What is required to make this equation look better? I have tried my skills but the 0 does not align well.

\documentclass{article}
\usepackage{amsmath}

 \begin{document}

\begin{align}
 R^* = \begin{cases} 0 & \dfrac{\ln\left(\frac{yuv}{{\pi}\lambda_{X}}+\frac{y^2u}{{\pi}}\right)}{y 
 \lambda_{T}}+\dfrac{u}{\lambda_{X}}\leq 0 \\ \sqrt{\dfrac{\ln\left(\frac{yuv}{{\pi}\lambda_{T}}+\frac{y^2u}{{\pi}}\right)}{y \lambda_{T}}+\dfrac{u}{\lambda_{T}}} & \dfrac{\ln\left(\frac{yuv}{{\pi}\lambda_{X}}+\frac{y^2u}{{\pi}}\right)}{y \lambda_{X}}+\dfrac{u}{\lambda_{X}} > 0 \end{cases}.
\end{align}

\end{document}
5
  • Give us at leats a MWE. :-)
    – projetmbc
    Jul 21 '20 at 16:25
  • Please post the complete content, typically from \documentclass{..} to \end{document}
    – hola
    Jul 21 '20 at 16:33
  • Thanks for your comments.

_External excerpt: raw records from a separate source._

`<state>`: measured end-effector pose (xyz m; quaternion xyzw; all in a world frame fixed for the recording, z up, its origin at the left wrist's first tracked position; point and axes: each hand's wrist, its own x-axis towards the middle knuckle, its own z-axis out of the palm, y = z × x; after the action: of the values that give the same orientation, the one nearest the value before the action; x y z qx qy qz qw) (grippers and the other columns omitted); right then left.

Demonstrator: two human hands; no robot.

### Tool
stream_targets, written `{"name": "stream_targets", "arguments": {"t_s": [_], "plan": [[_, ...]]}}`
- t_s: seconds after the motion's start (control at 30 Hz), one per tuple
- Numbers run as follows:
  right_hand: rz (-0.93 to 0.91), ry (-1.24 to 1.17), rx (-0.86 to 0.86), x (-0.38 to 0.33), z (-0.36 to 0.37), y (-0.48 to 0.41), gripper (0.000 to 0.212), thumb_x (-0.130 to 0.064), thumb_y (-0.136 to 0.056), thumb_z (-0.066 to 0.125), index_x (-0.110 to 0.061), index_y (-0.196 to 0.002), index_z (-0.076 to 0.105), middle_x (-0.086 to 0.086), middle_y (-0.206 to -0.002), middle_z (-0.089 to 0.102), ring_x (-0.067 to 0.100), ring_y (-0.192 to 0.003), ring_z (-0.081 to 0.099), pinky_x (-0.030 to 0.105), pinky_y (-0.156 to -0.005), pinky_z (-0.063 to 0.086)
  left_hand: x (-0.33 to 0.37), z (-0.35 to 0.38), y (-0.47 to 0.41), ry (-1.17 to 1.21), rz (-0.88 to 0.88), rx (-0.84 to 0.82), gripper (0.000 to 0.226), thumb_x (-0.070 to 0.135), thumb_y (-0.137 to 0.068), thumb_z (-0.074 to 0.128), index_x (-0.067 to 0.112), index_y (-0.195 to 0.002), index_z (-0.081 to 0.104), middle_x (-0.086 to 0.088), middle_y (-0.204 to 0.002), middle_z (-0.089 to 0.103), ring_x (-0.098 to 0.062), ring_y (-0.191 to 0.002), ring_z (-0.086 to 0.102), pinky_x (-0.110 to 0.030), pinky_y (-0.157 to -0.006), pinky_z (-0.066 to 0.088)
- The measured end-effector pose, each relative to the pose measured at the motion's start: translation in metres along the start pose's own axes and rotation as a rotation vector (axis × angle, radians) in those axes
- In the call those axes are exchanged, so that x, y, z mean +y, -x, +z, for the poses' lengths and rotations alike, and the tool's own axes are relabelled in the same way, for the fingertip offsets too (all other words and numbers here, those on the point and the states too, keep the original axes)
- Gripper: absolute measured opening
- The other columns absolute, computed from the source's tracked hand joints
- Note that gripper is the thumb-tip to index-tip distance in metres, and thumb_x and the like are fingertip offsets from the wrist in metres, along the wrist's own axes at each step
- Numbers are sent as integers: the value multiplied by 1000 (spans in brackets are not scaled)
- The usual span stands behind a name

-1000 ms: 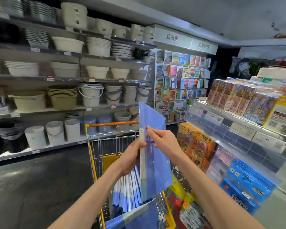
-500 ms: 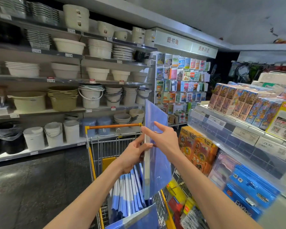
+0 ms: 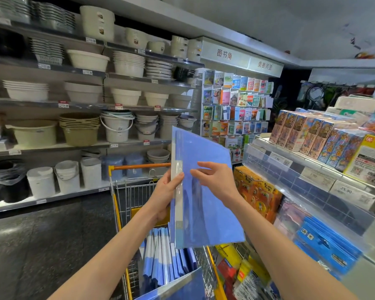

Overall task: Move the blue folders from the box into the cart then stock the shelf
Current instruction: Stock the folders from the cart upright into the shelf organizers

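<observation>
Head view. The left hand (image 3: 164,197) grips the pale spine edge of one blue folder (image 3: 206,219), thumb laid over the front of the spine and fingers curled behind it. The right hand (image 3: 218,180) lies against the folder's front cover with fingers straight and spread, thumb apart from them; it clasps nothing.

The folder is held upright, slightly tilted, above the cart (image 3: 139,166), which has an orange handle bar and a yellow frame. More blue folders (image 3: 165,256) stand on edge inside the cart's wire basket, packed side by side. Another blue sheet (image 3: 182,286) leans across the near end of the basket.

On the right stands a display shelf (image 3: 277,163) with a clear front rail and price tags. Its top tier carries a row of illustrated boxes (image 3: 312,131); lower down are orange packets (image 3: 256,191) and, nearer, blue packs (image 3: 327,241).

On the far left, wall shelving (image 3: 52,105) bears stacked pale basins (image 3: 128,63), buckets and bins. A rack of small books (image 3: 234,105) stands at the far end under a lettered sign.
</observation>
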<state>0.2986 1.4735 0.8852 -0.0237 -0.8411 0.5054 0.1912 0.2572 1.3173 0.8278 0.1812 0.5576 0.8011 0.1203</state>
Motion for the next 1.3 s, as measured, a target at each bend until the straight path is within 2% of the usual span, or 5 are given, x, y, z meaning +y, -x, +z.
{"name": "stream_targets", "arguments": {"t_s": [0.2,0.37,0.57,0.8,1.3], "plan": [[-44,261,79,22,3,3,67,-41,-86,75,-13,-142,53,5,-143,55,20,-133,48,32,-105,39,3,-11,-6,114,-32,178,26,29,-100,60,25,-126,57,-7,-115,74,-28,-99,74,-49,-84,60],[638,54,132,71,-21,14,144,-86,-47,74,-8,-154,19,13,-160,25,38,-144,28,60,-112,34,19,-40,-11,184,1,300,28,28,-98,63,27,-125,53,-10,-109,72,-27,-87,74,-44,-64,62],[797,-778,147,71,5,21,61,-22,-85,77,0,-136,51,20,-121,65,34,-103,66,47,-78,59,29,-49,-21,173,78,400,33,29,-97,66,29,-129,58,-6,-111,74,-26,-96,74,-44,-73,61],[608,-737,416,43,3,4,9,-1,-93,64,-7,-97,60,7,-92,64,18,-68,59,25,-44,50,37,-62,-30,190,106,536,25,33,-103,55,25,-126,53,-1,-104,68,-22,-93,68,-42,-78,57],[391,-528,375,-37,-83,-46,17,0,-90,67,6,-106,65,11,-93,62,20,-70,58,30,-52,50,74,-104,-22,-473,409,466,39,54,-103,42,30,-126,61,-1,-116,71,-22,-104,69,-42,-83,54]]}}
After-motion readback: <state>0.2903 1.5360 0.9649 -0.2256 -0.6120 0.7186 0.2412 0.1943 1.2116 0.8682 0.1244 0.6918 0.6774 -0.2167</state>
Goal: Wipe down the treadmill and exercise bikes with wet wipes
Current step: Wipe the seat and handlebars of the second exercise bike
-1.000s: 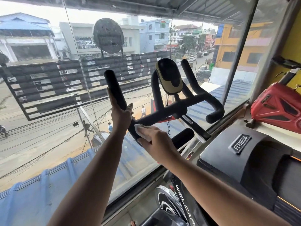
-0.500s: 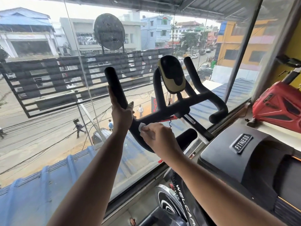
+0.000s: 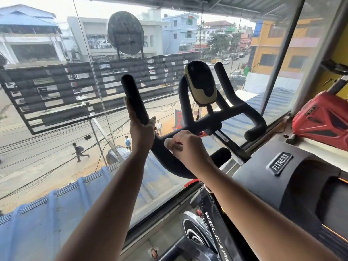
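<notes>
Status: on the exercise bike (image 3: pixel 216 240), wiping the handlebar (image 3: pixel 231 111). Left hand (image 3: pixel 140 127) wraps the left horn, thumb on the near side and fingers round the far side, a steadying grip. Right hand (image 3: pixel 185 147) has its fingers curled, pinching the wipe (image 3: pixel 167 143) onto the bar at the bend just below the left hand. Only a small white corner shows past the knuckles.

My read: partway through the bar, early in the whole job. Right horn, centre loop and console (image 3: pixel 200 85) look like what's left on this bike. The treadmill (image 3: pixel 301 187) sits just to the right, no hand on it.

Next move, my call: drag the wipe along the crossbar toward the stem, rolling the wrist so it goes right round the tube, not just the top. The left hand has to let go and shift, or the patch under it gets missed. I'd go easy near the console and the coiled cable (image 3: pixel 202 200) under the stem, since it could snag.

Materials:
- **Bar:** matte black round tube with curved horns. It looks like foam or rubber padding, so the wipe will likely drag rather than slide.
- **Console:** glossy oval, black with yellow trim.
- **Treadmill hood:** smooth black plastic with a FITNESS badge (image 3: pixel 280 163).
- **Flywheel (image 3: pixel 194 232):** hard disc below, with a white swirl.
- **Window (image 3: pixel 56 147):** right in front of the bar, street beyond.
</notes>
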`<state>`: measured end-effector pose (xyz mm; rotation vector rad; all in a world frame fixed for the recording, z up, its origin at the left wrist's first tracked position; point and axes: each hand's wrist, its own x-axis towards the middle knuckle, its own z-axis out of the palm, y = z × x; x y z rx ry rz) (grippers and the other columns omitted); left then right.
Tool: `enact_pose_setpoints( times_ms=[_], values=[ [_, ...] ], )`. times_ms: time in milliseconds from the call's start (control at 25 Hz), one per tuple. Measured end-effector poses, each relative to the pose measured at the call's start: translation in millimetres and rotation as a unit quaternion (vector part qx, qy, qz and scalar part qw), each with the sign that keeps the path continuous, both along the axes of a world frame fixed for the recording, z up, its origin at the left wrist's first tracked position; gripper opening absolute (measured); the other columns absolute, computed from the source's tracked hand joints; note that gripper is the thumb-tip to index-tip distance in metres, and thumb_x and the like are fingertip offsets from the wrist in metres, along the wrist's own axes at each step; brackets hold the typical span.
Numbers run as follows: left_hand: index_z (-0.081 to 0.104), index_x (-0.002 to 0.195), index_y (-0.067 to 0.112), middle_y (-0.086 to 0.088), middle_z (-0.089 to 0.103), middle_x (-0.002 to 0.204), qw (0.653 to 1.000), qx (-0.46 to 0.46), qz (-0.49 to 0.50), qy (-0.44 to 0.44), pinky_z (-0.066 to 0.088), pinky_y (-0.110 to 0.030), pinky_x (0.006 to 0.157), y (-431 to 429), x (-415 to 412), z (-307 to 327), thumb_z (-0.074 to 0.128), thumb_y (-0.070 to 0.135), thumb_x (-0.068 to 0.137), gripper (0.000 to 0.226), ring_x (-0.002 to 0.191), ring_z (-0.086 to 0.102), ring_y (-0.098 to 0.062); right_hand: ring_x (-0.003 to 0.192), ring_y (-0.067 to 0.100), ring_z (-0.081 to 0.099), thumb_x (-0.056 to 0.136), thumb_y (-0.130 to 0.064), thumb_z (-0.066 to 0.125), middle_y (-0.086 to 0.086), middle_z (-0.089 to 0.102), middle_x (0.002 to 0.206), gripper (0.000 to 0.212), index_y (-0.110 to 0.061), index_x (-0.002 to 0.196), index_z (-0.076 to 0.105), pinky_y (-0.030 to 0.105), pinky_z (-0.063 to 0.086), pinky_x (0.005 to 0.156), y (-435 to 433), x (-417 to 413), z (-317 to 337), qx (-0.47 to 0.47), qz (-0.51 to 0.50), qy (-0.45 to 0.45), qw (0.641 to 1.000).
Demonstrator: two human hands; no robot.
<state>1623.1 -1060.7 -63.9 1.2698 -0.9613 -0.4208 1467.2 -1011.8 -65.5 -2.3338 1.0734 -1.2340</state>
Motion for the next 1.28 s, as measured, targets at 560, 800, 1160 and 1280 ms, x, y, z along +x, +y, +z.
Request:
enact_pose_setpoints(
  times_ms=[560,800,1160,1280],
  values=[
    [0.008,0.156,0.039,0.005,0.062,0.088,1.0,-0.004,-0.024,0.009,0.057,-0.035,0.07,3,1,2,0.063,0.006,0.091,0.092,0.055,0.059,-0.001,0.098,0.028,0.064,0.092,-0.015,0.062,0.013,0.068,0.098,0.011,-0.005,0.093,0.06,0.025,0.041,0.07,-58,-35,11,0.092,-0.308,-0.056,0.945],
    [0.009,0.156,0.036,0.007,0.059,0.084,1.0,-0.018,-0.019,0.002,0.051,-0.02,0.06,3,1,2,0.062,0.004,0.091,0.09,0.052,0.056,0.005,0.096,0.02,0.066,0.088,-0.005,0.064,0.005,0.071,0.098,0.006,-0.006,0.094,0.065,0.024,0.051,0.08,8,22,2,0.086,-0.13,-0.028,0.987],
    [0.008,0.156,0.037,0.007,0.059,0.084,1.0,-0.009,-0.025,0.002,0.054,-0.028,0.064,3,2,2,0.062,0.004,0.091,0.091,0.052,0.057,0.002,0.097,0.026,0.064,0.088,-0.021,0.068,0.014,0.068,0.098,0.018,-0.005,0.086,0.062,0.022,0.041,0.069,-60,-66,22,0.118,-0.315,-0.073,0.939],
    [0.008,0.156,0.035,0.008,0.059,0.081,1.0,-0.006,-0.024,0.0,0.051,-0.023,0.059,4,1,2,0.062,0.004,0.091,0.091,0.051,0.057,0.003,0.1,0.026,0.064,0.092,-0.015,0.062,0.014,0.069,0.099,0.012,-0.004,0.093,0.061,0.021,0.041,0.066,-58,-46,17,0.147,-0.309,-0.037,0.939]
  ],
)
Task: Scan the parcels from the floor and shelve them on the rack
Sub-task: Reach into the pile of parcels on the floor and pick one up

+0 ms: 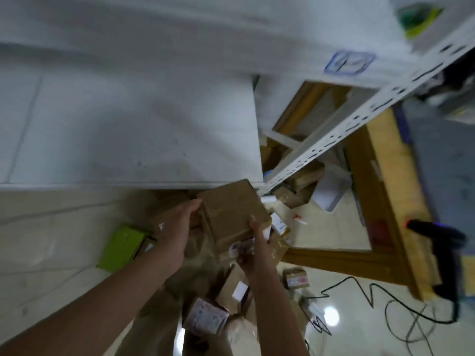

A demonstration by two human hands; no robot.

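Lengthwise toward the rack point(359, 119), parcel point(231, 217) slightly tilted

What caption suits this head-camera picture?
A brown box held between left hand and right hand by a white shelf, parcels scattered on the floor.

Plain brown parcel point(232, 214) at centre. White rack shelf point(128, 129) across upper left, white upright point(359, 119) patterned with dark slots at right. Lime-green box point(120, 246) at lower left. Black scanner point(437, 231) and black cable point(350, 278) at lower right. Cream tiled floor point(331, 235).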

I just did that Jul 21 '20 at 16:34
  • What would you want the zero to align with? It's left aligned as it should be.
    – egreg
    Jul 21 '20 at 16:50
  • The zero seems to fall close to the center of the curly braces which doesn't make the output look nice Jul 21 '20 at 22:47
3

Maybe you can move the 0 a bit to the right, but the formula is awful to begin with, because the same complicated formula is typeset over and over again.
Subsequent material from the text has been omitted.